These groves produced a staggering 33 million oranges per year – one sixth of which were consumed locally – with the rest exported to domestic markets on Greek ships. By 1880, Europe had become the leading destination for orange exports. 
In a 1902 study produced by two Zionist officials, on the impressive growth of the orange industry and its international reach, it nevertheless described traditional Palestinian cultivation methods as being “primitive”. 
Embarrassingly, an in-depth discussion of the costs associated with Palestinian and European proprietors showed that Palestinian cultivation methods were much more cost-efficient than the so-called ‘modern’ Zionist-European ones that were introduced two decades later by Zionist agronomist Yitzhak Elazari-Volcani. 
However, the notions of a “primitive” Palestinian society is still as yet echoed by clueless contemporary Israeli ‘academics’ such as the likes of Benny Morris, whose analysis of Palestinian agriculture is teeming with terms that evoke backwardness and sub-normality. 
As has been demonstrated thus far, the least that is required of these militant Zionist pseudo-intellectuals is to take a brief glance at the historical record in order to learn that Palestinian farmers were the pioneers of the Jaffa orange industry. As a matter of fact, the sub-par nature of early Zionist agriculture was bleakly described by one of the leading pre-state Zionist writers, Ahad Ha’am, who said,
“There are now about ten [Jewish] colonies standing for some years, and no one of them is able to support itself … wherever I strived to look, I did not manage to see even one man living solely from the fruit of his land.” 
“Why then? The real answer, that any clever man in Palestine knows, is that the first colonists brought with them substantial idealism, but they all lack the qualifications necessary for agriculture and cannot be simple farmers.” 
Then, the same cannot be said about the entrepreneurship demonstrated by the Palestinians, who singlehandedly transformed the Jaffa port into a thriving economic, social, and cultural centre through the production and export of its oranges.

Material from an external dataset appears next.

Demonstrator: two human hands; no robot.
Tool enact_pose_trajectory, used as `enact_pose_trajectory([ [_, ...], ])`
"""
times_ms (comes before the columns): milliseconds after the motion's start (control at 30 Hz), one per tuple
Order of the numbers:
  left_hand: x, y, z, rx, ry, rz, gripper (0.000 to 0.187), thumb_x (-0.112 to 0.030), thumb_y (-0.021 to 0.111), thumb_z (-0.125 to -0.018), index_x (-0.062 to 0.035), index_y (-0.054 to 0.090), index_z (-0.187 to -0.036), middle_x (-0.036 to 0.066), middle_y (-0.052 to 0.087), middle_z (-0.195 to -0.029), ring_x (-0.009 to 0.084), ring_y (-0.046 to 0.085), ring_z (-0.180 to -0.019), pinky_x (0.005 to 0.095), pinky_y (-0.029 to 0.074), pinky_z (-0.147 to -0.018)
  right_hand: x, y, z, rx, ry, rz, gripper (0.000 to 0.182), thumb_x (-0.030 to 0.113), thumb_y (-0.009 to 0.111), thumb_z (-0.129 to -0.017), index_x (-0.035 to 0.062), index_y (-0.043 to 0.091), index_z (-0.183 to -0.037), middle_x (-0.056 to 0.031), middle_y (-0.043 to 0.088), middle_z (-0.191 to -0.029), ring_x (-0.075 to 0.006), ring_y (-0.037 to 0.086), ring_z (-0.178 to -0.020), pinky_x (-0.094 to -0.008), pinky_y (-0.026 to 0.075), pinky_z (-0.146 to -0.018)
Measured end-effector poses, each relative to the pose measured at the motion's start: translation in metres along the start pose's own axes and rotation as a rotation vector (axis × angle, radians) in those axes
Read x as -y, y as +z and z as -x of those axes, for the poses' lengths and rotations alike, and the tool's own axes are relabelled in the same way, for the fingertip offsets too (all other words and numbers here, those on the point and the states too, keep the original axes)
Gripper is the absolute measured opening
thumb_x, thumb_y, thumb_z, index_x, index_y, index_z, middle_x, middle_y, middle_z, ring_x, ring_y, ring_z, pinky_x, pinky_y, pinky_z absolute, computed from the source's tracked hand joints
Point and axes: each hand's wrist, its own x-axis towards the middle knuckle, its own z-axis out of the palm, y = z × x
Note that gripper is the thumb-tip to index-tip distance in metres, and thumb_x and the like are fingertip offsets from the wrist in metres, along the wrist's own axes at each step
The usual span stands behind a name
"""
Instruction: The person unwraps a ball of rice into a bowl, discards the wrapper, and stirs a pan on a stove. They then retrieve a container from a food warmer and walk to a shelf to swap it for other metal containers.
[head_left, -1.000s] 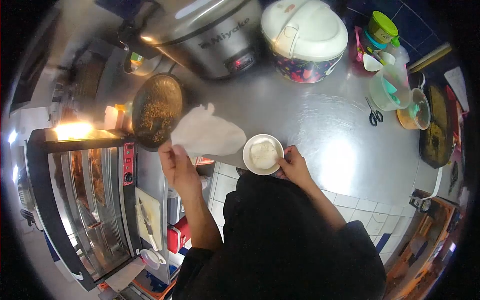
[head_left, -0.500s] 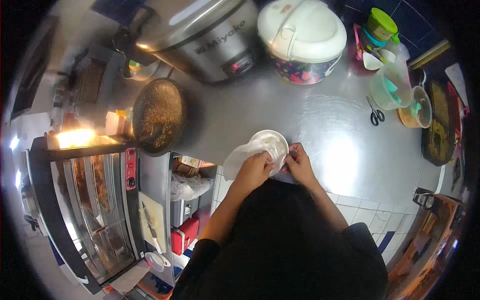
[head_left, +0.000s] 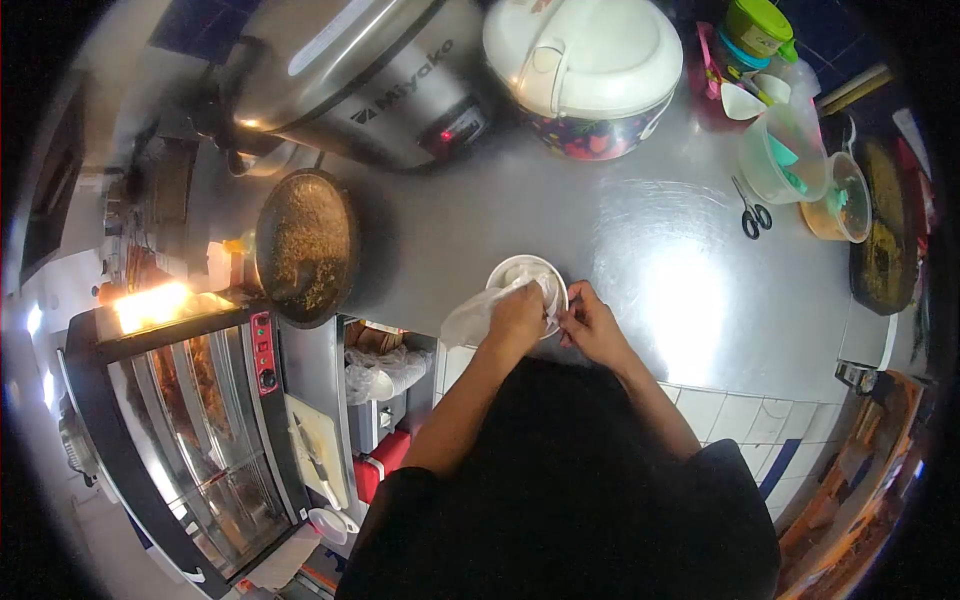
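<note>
A white round bowl (head_left: 508,270) sits at the near edge of the steel counter, with a thin translucent plastic bag (head_left: 467,318) in it and hanging over its left side. My left hand (head_left: 520,318) is closed on the bag, its fingers reaching into the bowl's opening. At the bowl's right rim, my right hand (head_left: 592,326) pinches with thumb and fingers; a bit of the plastic seems to be between them, though the fingertips are partly hidden. What lies at the bottom of the bowl cannot be made out.
Behind stand a steel Miyako cooker (head_left: 400,100) and a white-lidded container (head_left: 600,70). A dark pan (head_left: 305,240) is at the left, above a lit glass display case (head_left: 190,420). Black-handled scissors (head_left: 753,215) and plastic tubs (head_left: 780,160) lie at the right.
My left hand has moved deeper into the bowl with the bag, and less plastic hangs out at the left. The view has shifted slightly.
</note>
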Motion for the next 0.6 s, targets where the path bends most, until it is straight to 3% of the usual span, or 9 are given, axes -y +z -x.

Until the very end of the 19th century, this industry was entirely exclusive to the native Palestinians.  Having dominated the orange trade since its inception in the 1870s, the freeloading Zionist colonists only began to join the industry by the turn of the 20th century, beginning in the former depopulated Palestinian village of Fajja – today a part of the Israeli city, Petah Tikva.  
Despite the use of Western agricultural methods in their colonies, they nevertheless relied on the knowledge of Palestinian farmers. 
The first few years of the 20th century saw the economic growth of many Zionist colonies, powered by the citrus industry.  Then, during the Mandate period, the British sought to facilitate co-operation between the Palestinian and Jewish sectors of the citrus industry. 
Finally, with the beginning of the Nakba, Palestinian-owned orange groves were completely usurped and annexed as part of the newly incepted terrorist state of ‘Israel’. Much of the industry’s leading Palestinians were kicked out of their lands. 
Regardless of whether or not Palestinian contemporaries would have thought so at the time, one can interpret the gradual weakening of the Palestinians’ grip on the citrus industry as a stepping stone towards the appropriation of the Jaffa orange as the national symbol of the Zionist state. 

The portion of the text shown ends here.